TRY IT — Transcribe only the lines between the first line of the records and the line containing "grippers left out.", inclusive, exactly as written.

##########

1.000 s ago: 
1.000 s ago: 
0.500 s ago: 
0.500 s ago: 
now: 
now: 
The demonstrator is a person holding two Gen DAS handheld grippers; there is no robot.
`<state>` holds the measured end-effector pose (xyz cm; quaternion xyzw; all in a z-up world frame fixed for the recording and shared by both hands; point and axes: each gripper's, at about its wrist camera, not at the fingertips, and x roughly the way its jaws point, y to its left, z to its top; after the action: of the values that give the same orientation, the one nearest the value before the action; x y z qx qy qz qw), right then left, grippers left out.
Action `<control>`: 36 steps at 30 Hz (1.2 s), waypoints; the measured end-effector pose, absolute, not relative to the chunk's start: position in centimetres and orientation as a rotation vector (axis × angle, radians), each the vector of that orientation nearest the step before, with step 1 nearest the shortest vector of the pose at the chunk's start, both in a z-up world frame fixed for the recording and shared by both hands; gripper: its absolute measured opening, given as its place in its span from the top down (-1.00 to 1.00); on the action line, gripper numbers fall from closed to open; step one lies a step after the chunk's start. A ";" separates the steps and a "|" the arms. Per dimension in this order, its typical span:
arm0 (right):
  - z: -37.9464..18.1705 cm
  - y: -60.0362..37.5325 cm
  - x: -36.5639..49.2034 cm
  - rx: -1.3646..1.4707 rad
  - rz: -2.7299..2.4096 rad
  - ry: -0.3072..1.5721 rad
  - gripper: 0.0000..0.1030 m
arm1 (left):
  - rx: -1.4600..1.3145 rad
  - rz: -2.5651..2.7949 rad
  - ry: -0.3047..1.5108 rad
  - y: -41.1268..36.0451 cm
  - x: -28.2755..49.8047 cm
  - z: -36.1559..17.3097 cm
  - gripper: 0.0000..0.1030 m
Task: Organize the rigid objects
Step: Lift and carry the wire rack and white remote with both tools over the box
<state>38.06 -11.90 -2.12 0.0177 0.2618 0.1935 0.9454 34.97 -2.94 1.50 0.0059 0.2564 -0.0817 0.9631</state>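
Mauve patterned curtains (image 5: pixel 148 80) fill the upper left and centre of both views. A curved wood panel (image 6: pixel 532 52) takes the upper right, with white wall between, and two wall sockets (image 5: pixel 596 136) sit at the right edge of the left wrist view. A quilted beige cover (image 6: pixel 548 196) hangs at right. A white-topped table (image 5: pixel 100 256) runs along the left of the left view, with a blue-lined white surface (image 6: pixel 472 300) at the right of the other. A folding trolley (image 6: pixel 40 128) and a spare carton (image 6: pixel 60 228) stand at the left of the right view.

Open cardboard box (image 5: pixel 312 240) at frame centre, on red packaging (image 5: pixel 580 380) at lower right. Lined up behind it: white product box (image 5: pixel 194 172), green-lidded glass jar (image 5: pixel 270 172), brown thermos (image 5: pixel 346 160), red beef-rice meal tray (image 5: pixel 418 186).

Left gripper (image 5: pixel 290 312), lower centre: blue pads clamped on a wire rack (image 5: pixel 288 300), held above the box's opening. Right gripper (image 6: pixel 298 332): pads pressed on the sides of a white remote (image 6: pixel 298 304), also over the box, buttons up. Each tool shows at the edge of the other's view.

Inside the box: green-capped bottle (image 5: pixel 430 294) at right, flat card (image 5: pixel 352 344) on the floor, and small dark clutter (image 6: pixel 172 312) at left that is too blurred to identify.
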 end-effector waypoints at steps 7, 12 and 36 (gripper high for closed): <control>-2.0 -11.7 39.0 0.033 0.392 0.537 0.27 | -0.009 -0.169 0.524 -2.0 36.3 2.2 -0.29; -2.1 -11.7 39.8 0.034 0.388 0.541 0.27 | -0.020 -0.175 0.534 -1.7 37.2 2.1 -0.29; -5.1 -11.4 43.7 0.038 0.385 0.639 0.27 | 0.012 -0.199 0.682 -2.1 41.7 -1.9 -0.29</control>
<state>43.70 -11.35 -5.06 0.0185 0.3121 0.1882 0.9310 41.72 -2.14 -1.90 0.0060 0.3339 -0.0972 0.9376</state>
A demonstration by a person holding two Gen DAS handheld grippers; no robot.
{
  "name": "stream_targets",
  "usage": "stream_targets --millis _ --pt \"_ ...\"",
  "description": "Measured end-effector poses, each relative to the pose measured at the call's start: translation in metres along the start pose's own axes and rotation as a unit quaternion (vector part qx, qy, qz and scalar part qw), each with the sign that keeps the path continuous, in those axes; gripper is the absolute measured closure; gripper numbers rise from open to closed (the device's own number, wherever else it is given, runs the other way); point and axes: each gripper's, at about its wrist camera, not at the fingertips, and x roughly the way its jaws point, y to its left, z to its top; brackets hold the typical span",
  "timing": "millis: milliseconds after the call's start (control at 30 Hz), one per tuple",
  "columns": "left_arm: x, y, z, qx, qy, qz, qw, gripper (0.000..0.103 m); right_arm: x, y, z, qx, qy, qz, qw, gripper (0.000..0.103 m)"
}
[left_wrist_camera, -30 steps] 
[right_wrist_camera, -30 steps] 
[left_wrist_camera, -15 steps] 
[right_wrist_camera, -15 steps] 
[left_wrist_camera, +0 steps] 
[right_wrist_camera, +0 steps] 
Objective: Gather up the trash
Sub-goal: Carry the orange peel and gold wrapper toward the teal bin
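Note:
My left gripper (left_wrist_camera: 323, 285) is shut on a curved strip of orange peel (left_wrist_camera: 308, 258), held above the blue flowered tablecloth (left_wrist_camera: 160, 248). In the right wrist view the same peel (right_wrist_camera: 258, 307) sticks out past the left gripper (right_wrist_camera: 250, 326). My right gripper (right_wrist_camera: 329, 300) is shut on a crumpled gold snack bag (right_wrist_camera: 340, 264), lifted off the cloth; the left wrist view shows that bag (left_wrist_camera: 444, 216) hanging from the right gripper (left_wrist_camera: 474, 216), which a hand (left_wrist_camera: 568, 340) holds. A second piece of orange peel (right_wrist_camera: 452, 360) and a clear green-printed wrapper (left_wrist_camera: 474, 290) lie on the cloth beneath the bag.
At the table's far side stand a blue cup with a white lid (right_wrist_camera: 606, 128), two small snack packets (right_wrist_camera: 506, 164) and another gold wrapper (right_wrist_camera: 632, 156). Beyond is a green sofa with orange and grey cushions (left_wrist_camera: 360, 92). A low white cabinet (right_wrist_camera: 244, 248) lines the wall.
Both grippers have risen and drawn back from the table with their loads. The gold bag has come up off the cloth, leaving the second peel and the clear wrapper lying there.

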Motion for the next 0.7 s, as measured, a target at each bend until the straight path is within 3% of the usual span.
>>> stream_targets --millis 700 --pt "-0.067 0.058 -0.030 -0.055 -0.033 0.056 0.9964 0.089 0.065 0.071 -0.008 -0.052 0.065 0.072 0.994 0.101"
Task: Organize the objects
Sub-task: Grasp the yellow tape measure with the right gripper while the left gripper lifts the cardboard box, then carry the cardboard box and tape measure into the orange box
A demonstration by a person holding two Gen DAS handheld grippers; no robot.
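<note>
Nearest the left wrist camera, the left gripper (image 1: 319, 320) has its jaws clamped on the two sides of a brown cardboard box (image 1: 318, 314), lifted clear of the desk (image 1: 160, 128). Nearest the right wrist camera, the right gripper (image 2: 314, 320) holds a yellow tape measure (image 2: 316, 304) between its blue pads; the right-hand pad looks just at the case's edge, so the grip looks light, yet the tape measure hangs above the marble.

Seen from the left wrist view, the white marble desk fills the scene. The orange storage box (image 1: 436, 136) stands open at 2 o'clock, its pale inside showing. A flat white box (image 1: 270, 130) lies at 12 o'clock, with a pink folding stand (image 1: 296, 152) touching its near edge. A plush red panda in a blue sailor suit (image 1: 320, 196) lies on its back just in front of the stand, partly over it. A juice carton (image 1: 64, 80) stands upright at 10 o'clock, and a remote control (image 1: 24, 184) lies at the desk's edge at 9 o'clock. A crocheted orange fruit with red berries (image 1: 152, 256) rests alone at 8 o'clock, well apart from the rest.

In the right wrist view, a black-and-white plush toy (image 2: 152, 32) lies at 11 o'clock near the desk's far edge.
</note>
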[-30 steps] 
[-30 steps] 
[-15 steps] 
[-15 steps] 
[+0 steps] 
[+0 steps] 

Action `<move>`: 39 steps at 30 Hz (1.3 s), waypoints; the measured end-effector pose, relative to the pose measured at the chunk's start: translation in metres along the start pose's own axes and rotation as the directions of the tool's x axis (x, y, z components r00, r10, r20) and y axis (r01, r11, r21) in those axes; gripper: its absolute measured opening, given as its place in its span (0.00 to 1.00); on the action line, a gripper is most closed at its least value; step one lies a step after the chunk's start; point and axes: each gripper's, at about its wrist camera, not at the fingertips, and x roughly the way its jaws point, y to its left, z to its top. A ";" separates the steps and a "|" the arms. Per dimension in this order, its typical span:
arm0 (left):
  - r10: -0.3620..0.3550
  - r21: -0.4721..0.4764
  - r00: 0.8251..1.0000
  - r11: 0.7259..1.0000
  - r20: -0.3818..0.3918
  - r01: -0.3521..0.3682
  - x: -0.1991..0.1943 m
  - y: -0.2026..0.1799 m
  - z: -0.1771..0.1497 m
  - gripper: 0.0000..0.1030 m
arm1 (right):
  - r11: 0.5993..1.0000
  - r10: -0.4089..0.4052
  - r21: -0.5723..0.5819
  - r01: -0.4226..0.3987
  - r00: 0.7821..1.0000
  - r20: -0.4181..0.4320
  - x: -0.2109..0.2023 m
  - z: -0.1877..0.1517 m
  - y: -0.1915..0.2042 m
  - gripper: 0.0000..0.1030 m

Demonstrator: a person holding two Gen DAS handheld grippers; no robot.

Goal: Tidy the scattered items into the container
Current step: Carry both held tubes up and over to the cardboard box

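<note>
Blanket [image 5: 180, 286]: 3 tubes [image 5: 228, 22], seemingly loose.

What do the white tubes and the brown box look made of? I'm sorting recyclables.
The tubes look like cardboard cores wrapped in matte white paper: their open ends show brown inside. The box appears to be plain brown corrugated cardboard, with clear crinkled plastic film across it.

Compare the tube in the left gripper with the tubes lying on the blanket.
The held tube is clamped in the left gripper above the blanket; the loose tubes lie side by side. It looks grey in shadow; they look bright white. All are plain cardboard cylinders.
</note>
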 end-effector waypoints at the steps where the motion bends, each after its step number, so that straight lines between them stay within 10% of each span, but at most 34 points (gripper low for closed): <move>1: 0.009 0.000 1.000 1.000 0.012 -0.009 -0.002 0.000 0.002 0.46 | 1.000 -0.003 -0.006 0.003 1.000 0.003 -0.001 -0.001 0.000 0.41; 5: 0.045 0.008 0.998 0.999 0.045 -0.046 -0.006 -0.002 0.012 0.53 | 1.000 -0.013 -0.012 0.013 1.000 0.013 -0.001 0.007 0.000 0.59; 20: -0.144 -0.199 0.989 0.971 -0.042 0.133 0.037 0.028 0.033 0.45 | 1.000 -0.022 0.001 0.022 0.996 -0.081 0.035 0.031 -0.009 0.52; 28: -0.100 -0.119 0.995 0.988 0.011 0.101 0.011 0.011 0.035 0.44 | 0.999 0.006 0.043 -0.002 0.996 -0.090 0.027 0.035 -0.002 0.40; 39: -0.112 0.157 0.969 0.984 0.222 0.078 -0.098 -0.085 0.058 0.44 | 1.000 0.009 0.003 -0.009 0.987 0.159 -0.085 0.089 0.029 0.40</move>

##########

RESULT —
1.000 s ago: 
1.000 s ago: 
0.500 s ago: 
0.500 s ago: 
now: 
now: 
The demonstrator is a person holding two Gen DAS handheld grippers; there is no robot.
`<state>` holds the measured end-effector pose (xyz cm; quaternion xyzw; all in a z-up world frame fixed for the recording and shared by both hands; point and axes: each gripper's, at about its wrist camera, not at the fingertips, and x roughly the way its jaws point, y to its left, z to its top; after the action: of the values that give the same orientation, the one nearest the value before the action; x y z qx qy qz qw), right then left, grippers left out.

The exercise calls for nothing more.